Crimes of the Future (2022)
Neon/rated R/107 minutes
Written and directed by David Cronenberg
Produced by Robert Lantos
Starring Léa Seydoux, Viggo Mortensen, Kristen Stewart, Scott Speedman, Don McKellar and Wilket Bungué
Cinematography by Douglas Koch, edited by Christopher Donaldson with music by Howard Shore
Opens in limited theatrical release on June 3 courtesy of Neon
One issue that comes with being a filmmaker whose name is shorthand for a specific kind of film or television show, is that even your entirely solid variation on your genuine article threatens to come off as comparatively passe or not that different than what’s come before. That goes double for filmmakers who venture outside of their comfort zone and then return to their favorite sandbox, as often the film in question can seem more about recapturing former glories than pushing the boundaries. Crimes of the Future, which David Cronenberg initially wrote two decades ago, marks his unofficial return to so-called “body horror.” Like any recent/future Tim Burton fantasy, a Cronenberg film of this nature must deal with past-tense glories and multiple decades’ worth of films made by filmmakers who grew up in his shadow.
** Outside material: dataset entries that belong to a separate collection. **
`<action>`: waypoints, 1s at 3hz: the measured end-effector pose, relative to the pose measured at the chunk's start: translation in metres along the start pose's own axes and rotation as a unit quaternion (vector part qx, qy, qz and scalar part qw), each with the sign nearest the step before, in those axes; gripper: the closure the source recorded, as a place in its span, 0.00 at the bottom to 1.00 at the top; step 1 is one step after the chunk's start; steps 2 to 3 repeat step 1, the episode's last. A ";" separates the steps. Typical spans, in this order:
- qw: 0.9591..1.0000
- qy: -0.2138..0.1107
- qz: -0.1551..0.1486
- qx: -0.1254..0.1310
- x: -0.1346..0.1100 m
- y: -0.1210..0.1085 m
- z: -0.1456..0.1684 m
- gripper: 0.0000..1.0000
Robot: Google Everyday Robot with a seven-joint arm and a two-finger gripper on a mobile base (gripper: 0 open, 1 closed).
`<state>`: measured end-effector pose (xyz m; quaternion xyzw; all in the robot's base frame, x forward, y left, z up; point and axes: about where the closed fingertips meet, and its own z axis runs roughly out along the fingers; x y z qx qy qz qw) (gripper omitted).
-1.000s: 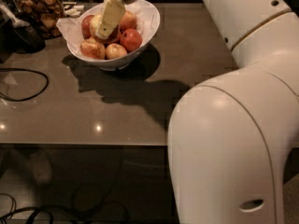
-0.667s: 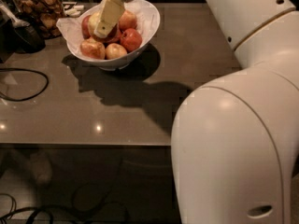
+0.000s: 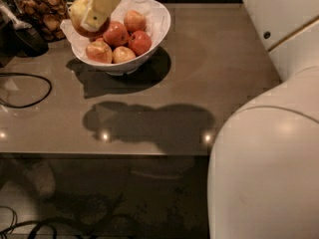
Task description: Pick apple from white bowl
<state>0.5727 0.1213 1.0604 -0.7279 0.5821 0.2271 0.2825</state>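
**Camera view over the desk (image 3: 209, 73).** The gripper (image 3: 93, 15) is reaching in from the top edge at the upper left and is hovering over the left rim of the white bowl (image 3: 160, 26). It is clamping the apple (image 3: 76, 13). One pale, flat finger (image 3: 103, 1) is lying across the front of the fruit, while the opposite finger is sitting hidden behind it. The apple, pale yellow with a darker underside, is hanging clear of the fruit below, above the left side of the bowl. Several redder apples (image 3: 115, 33) are resting inside the bowl on its white paper lining (image 3: 144, 1), touching one another. The bowl is standing on the far left part of the desk and is casting a shadow toward the camera. A jar of brown snacks (image 3: 45, 14) is standing just beside the bowl, to its left. A black cable (image 3: 50, 87) is looping over the desk's left side. The robot's white body (image 3: 269, 173) is filling the right foreground.
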 end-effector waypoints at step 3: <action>1.000 -0.004 0.000 0.005 -0.003 -0.004 0.002 1.00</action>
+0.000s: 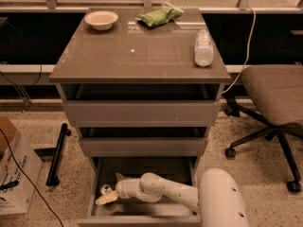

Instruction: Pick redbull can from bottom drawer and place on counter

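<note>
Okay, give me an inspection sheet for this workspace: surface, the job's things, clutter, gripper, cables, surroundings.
Surface: counter, glossy grey-brown, carrying three items.
Job's things: redbull can in the open bottom drawer, towards its left front; not yet on the counter.
Clutter: bowl back left, green packet back middle, plastic bottle lying near the right edge.
Gripper: gripper inside the bottom drawer, right at the can.
Cables: white cable hanging behind the cabinet's right side; black cable across the floor, left.
Surroundings: office chair on the right, cardboard box on the left, black bar on the floor.
</note>
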Controlling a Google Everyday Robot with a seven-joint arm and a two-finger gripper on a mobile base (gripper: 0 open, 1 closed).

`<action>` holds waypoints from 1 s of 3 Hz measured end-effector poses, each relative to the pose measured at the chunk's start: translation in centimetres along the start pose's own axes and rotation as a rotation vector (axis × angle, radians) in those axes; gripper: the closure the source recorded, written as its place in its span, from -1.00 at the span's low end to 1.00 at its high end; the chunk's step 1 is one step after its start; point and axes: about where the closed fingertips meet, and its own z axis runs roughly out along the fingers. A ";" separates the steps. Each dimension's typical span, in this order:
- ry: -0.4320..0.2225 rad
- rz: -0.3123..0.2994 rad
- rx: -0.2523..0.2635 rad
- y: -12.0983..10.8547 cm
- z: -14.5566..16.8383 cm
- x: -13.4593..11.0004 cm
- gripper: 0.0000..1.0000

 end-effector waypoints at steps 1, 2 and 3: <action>-0.013 0.027 -0.014 0.1 0.7 0.5 -0.65; -0.024 0.035 -0.024 0.4 0.9 0.4 -0.18; -0.042 0.024 -0.023 0.8 0.4 -0.3 0.28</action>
The film, opening in limited release this weekend, flirts with that conundrum but skates by on an unusual technicality. It’s a skin-crawling sci-fi thriller that is horrifying precisely because it’s not treated as a horror flick. It’s not particularly mysterious and there is next-to-no urgency in its crime-meets-art plot. If anything, the bleak but often morbidly funny picture is a skewed commentary from the master himself taking stock of his generational influence and, not unlike Steven Spielberg at the end of Ready Player One, finding it wanting. Beyond its metatextual value, it’s a grimy, low-key and often face-value romp anchored by two moody performances (Viggo Mortensen and Léa Seydoux) and elevated by an uncommonly pulpy and stylized performance courtesy of Kristen Stewart. The movie gains an extra shot in the ass whenever she pops up.
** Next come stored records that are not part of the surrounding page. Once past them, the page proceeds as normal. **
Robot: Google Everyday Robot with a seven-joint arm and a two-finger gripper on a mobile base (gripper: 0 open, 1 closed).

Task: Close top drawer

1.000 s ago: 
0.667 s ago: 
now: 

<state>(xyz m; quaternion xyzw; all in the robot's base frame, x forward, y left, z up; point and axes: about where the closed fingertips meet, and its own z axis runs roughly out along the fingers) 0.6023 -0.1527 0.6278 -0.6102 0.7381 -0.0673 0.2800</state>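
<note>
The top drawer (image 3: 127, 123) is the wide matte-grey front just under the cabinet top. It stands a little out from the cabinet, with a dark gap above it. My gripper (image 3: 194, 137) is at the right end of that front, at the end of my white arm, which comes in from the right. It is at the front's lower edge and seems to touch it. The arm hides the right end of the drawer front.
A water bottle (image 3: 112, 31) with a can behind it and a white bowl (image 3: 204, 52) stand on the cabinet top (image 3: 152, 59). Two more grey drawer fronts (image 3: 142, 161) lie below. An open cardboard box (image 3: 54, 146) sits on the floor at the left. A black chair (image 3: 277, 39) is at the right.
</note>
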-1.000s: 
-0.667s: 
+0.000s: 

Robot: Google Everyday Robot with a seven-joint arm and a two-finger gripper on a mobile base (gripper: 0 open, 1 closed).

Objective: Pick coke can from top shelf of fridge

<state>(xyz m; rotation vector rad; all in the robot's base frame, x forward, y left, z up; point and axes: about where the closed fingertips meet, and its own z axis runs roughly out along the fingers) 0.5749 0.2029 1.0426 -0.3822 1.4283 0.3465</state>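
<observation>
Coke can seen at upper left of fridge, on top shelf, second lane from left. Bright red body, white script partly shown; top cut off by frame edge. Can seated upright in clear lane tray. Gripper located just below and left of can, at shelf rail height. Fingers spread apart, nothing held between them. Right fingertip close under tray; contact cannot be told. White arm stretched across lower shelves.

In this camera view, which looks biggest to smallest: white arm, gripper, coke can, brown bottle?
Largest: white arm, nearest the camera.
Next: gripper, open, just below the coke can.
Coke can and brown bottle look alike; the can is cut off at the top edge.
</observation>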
She’s one of a handful of supporting players (alongside, offhand, Scott Speedman and Wilket Bungué) in this claustrophobic and small-scale indie flick, as an overexcited assistant with “the National Organ Registry.” Along with, uh… cough-looking respectfully-cough… she plays the role with an unusual vocal titter, sometimes coming off not unlike Keifer Sutherland in Dark City. It’s an almost cartoonish character in an otherwise close-to-the-vest movie, and I mean that as a compliment as it’s 100% entertaining. Beyond Stewart, everyone else does what’s expected for this unsurprisingly grounded (as befitting the budget and scope) drama. The core hook, a world where humans can block out pain and thus choose to undergo selective and often outrageous self-surgeries, supplies most of the razzle-dazzle. If the film has a “fatal” flaw, it’s that its subtext is more interesting than its text.
The film presents a future world, one represented by in dank and dark interiors, pitch-black shadows and hushed whispers, where (as the tagline says) “surgery is the new sex.” The film’s centering its narrative on a tortured (in more ways than one) older male artist can’t help but make everything quasi-autobiographical or confessional, but the film’s surface-level storytelling is just that. There’s a major moral dilemma involving questions of consent when it comes to post-mortem performance art, and a slow-building subplot concerning the proverbial next phase of human evolution (no spoilers, but it concerns how humans might adapt to a planet ravaged by trash). But otherwise, it’s a slow, stationary piece of needlessly quiet indie fantasy that mostly rests its laurels on its high concept and the expected artisanship of an “accept no substitutes” icon.
However, if Cronenberg playing in a sandbox that he helped define for an entire generation is enough, then you’ll get what you came for with Crimes of the Future. The film’s core gimmick, that the characters treat its horrific imagery as another day at the office, also neuters the emotional impact of its most grotesque images. Simply put, when you know the parties aren’t in pain, it lessens our empathetic agony. There are a few interesting ideas over its 107-minute runtime, including the bemusing notion of an “inner beauty pageant,” and again I got a kick out of Stewart’s against-type performance. If Crimes of the Future doesn’t quite compare the filmmaker’s earlier modern classics, well, I honestly don’t expect Cameron Crowe to waltz out onto a set and give us another Almost Famous either.